__Exercise__:
What you need to produce from the material below is an exact transcription of the lines from the one with "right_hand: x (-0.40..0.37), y" through the one with "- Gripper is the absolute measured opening", both included, and no other line.

__Data supplied__:
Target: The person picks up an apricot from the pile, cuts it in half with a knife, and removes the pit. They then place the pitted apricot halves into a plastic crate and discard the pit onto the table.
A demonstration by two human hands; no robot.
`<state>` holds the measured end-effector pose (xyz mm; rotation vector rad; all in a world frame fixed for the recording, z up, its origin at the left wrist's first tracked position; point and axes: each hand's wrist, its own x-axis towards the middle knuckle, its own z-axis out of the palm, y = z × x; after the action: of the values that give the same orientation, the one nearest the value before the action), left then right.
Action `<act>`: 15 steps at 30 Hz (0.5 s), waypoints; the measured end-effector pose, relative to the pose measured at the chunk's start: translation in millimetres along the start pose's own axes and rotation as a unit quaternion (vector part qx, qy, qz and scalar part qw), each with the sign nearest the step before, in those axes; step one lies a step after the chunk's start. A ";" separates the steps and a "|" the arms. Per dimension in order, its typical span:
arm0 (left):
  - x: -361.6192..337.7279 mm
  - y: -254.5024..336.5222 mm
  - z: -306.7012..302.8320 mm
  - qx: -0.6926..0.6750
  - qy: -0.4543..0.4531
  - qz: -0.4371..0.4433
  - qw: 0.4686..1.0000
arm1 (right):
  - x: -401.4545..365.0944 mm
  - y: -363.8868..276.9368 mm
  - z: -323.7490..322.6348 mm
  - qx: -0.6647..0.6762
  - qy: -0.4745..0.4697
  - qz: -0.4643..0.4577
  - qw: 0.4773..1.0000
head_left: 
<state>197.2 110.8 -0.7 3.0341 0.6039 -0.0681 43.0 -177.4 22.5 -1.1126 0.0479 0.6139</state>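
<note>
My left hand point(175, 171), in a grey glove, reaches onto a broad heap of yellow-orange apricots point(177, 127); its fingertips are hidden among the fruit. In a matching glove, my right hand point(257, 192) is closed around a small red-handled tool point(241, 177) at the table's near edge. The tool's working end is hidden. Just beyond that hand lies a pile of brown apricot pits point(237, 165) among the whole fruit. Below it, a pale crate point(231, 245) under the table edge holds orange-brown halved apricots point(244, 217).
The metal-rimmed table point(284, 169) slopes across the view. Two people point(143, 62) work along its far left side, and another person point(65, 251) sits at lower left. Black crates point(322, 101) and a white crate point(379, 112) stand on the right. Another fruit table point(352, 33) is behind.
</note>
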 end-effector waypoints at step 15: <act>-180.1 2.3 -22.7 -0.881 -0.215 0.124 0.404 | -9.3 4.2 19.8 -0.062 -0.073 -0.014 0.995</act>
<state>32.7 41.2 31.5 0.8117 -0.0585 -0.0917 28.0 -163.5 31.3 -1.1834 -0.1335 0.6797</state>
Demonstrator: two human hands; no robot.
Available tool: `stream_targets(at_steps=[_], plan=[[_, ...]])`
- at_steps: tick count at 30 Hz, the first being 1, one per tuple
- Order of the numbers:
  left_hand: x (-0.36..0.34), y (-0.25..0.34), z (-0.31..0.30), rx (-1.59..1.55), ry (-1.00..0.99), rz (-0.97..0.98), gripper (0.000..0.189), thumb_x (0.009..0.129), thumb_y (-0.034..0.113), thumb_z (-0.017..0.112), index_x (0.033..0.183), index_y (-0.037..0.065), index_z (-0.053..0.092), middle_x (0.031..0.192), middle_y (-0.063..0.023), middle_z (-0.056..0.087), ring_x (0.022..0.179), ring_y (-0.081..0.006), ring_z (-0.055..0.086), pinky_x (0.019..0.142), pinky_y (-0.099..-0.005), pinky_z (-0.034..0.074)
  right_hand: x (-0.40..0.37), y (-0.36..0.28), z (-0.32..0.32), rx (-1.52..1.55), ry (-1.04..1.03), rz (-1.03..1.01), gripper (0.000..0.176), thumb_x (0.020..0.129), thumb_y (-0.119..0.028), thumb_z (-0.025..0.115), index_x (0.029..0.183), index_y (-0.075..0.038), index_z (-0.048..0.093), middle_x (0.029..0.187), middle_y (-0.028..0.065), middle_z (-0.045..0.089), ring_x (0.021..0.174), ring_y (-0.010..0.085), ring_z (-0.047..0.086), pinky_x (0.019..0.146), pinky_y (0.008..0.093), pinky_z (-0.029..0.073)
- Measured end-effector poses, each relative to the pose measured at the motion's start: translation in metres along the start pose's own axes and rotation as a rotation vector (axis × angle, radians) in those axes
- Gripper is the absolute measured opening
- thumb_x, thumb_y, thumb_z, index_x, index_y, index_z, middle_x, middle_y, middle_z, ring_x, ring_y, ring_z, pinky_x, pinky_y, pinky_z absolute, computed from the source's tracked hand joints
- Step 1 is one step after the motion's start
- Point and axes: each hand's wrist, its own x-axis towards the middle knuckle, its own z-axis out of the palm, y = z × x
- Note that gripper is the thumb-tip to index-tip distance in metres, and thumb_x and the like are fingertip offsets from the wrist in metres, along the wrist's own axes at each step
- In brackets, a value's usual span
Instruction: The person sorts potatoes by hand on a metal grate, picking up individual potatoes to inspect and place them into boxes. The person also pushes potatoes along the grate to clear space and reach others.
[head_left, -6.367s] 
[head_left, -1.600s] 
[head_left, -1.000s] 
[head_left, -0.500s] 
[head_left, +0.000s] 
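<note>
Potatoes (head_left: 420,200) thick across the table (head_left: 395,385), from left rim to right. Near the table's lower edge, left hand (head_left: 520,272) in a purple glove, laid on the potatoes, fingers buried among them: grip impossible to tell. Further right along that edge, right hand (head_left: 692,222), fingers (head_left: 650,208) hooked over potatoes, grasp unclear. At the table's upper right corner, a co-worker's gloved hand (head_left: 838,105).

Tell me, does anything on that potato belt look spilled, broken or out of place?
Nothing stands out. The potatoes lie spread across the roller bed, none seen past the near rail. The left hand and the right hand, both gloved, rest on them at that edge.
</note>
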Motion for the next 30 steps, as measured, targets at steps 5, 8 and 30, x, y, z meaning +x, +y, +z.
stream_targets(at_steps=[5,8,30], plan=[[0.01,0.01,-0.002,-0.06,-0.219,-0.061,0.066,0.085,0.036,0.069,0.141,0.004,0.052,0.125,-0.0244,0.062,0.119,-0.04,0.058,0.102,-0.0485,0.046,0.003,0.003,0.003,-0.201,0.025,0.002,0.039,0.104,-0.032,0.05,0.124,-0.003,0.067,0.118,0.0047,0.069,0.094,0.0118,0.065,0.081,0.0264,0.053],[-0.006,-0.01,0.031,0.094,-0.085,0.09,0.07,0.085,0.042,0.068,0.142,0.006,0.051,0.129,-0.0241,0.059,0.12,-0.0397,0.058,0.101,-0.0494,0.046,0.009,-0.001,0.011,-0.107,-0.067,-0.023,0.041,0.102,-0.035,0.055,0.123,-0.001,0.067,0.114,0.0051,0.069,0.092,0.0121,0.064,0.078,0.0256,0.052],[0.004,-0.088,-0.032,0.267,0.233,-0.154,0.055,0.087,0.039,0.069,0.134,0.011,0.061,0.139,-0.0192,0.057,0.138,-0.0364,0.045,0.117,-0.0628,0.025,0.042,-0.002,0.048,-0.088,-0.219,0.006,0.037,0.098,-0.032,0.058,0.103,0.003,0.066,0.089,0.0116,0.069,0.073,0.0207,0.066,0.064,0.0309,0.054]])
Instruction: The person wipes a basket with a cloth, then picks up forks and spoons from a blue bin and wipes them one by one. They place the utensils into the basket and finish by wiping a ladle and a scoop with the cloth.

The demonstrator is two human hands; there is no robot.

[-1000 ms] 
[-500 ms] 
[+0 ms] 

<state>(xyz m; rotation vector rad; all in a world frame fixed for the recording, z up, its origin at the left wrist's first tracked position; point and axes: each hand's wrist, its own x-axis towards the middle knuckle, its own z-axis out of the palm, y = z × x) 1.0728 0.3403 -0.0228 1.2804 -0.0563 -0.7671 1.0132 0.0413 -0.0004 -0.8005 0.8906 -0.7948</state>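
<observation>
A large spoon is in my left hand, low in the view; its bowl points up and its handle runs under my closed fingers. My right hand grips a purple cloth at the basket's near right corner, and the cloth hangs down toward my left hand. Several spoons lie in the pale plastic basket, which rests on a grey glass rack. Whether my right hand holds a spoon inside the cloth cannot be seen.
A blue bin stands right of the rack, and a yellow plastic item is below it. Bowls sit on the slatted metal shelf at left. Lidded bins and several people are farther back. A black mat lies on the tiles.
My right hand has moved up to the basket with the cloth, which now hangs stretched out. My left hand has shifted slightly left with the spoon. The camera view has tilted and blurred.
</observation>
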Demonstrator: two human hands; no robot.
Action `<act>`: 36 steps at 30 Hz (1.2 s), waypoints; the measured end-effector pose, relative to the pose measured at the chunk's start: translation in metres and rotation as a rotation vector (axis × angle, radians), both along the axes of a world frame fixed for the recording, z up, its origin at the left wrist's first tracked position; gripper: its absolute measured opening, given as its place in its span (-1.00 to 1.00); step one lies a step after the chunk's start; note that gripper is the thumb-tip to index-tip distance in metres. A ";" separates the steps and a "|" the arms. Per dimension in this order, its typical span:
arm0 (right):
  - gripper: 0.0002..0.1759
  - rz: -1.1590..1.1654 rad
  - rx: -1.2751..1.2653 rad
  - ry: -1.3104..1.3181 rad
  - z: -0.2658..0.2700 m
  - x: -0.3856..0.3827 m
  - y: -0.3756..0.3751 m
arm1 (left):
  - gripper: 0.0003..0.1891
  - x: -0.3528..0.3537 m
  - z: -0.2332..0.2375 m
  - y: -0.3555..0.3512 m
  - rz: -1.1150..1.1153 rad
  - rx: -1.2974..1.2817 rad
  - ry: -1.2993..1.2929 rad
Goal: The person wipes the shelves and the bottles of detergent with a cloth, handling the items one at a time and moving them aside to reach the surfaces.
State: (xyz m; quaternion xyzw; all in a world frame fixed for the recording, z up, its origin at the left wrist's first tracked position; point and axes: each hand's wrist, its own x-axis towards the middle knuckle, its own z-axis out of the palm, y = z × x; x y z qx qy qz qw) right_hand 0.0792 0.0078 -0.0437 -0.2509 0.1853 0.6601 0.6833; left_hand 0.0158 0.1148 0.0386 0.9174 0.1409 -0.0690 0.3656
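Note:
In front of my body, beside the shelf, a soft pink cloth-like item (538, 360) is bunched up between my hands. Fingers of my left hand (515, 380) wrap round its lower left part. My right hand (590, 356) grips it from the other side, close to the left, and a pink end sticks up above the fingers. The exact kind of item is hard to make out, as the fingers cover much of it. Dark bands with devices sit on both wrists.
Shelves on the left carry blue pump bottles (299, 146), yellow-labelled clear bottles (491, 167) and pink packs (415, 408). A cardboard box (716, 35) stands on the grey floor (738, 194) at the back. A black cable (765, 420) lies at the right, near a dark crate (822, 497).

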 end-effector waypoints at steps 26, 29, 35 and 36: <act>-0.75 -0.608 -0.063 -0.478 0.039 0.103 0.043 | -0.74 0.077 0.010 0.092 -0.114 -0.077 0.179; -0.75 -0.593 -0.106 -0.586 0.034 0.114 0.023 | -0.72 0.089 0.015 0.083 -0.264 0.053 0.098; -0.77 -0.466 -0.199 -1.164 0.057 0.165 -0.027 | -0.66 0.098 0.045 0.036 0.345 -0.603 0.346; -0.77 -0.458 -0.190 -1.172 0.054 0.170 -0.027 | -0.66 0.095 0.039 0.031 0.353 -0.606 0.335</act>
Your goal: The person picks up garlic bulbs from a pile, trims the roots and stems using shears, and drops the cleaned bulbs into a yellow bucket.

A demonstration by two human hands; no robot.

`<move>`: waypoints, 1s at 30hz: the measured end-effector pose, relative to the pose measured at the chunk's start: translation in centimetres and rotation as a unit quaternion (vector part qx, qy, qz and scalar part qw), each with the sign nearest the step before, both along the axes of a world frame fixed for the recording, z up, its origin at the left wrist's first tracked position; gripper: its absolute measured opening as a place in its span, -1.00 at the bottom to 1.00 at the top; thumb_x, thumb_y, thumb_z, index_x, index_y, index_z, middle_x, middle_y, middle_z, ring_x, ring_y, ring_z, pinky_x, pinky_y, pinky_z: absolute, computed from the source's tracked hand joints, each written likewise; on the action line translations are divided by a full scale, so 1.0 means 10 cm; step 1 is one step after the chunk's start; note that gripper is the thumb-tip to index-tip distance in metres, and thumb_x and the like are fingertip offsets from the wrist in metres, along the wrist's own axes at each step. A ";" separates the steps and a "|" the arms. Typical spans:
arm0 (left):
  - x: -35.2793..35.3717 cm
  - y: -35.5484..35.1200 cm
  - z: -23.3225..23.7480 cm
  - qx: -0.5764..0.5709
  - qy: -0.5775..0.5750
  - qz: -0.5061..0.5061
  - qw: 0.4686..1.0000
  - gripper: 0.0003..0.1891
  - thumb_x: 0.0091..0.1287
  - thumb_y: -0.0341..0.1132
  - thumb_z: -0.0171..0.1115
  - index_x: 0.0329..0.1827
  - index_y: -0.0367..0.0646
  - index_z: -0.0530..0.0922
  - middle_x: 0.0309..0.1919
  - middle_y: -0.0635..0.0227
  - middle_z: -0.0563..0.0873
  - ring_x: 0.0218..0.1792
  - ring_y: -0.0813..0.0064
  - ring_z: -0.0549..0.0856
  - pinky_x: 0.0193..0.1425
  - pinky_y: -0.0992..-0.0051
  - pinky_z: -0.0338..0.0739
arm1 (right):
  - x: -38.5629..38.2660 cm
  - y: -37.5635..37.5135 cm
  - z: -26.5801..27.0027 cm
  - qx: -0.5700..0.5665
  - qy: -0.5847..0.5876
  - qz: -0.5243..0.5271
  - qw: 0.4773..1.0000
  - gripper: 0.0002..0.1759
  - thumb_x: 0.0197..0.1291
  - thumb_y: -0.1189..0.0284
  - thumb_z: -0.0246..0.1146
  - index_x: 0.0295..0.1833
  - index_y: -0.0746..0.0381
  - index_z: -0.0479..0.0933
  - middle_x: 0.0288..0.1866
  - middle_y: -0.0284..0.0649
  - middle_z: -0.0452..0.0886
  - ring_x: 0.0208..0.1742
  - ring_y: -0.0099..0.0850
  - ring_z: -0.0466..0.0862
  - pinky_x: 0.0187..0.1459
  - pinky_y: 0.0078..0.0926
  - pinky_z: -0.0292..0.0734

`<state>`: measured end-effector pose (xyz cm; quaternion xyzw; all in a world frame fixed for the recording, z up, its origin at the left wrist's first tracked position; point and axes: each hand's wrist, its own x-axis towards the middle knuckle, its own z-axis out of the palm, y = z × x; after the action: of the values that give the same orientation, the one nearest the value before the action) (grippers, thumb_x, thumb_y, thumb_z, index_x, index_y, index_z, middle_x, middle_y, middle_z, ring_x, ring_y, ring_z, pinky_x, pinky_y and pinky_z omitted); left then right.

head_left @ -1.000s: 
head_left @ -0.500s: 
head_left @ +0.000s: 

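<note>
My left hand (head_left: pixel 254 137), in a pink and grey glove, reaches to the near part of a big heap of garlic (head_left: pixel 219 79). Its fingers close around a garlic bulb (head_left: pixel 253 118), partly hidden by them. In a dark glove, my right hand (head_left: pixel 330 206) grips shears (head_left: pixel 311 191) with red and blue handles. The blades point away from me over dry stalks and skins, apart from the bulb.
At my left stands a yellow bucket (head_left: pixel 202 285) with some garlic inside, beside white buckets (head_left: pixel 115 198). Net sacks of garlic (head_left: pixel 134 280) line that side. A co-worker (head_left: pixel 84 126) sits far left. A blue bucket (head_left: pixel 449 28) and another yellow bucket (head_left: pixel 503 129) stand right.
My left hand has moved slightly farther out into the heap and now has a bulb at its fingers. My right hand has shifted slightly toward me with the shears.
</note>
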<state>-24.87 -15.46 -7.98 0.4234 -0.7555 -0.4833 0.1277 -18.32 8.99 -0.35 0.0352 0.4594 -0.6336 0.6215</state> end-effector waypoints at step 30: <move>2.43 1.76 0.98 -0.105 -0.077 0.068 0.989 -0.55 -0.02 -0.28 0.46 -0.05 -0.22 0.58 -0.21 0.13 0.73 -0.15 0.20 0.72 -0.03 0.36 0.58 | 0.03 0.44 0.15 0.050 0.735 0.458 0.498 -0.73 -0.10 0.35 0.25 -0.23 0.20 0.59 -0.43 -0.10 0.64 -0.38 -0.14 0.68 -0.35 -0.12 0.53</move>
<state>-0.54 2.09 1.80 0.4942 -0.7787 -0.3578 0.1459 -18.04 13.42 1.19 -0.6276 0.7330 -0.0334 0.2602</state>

__Result below__:
  right_hand: x (-0.40..0.37), y (-0.36..0.28), z (-0.32..0.32), rx (-1.52..1.55), ry (-1.04..1.03), rz (-1.03..1.01), gripper (0.000..0.176), thumb_x (0.020..0.129), thumb_y (-0.119..0.028), thumb_z (-0.025..0.115), index_x (0.029..0.183), index_y (-0.075..0.038), index_z (-0.048..0.093), middle_x (0.029..0.187), middle_y (-0.028..0.065), middle_z (-0.045..0.089), ring_x (0.021..0.174), ring_y (-0.010..0.085), ring_z (-0.047..0.086), pinky_x (0.019..0.146), pinky_y (0.008..0.093), pinky_z (-0.029..0.073)
- Measured end-effector poses, each relative to the pose measured at the motion's start: translation in metres along the start pose's own axes and rotation as a rotation vector (axis × angle, radians) in those axes
- Gripper is the absolute measured opening

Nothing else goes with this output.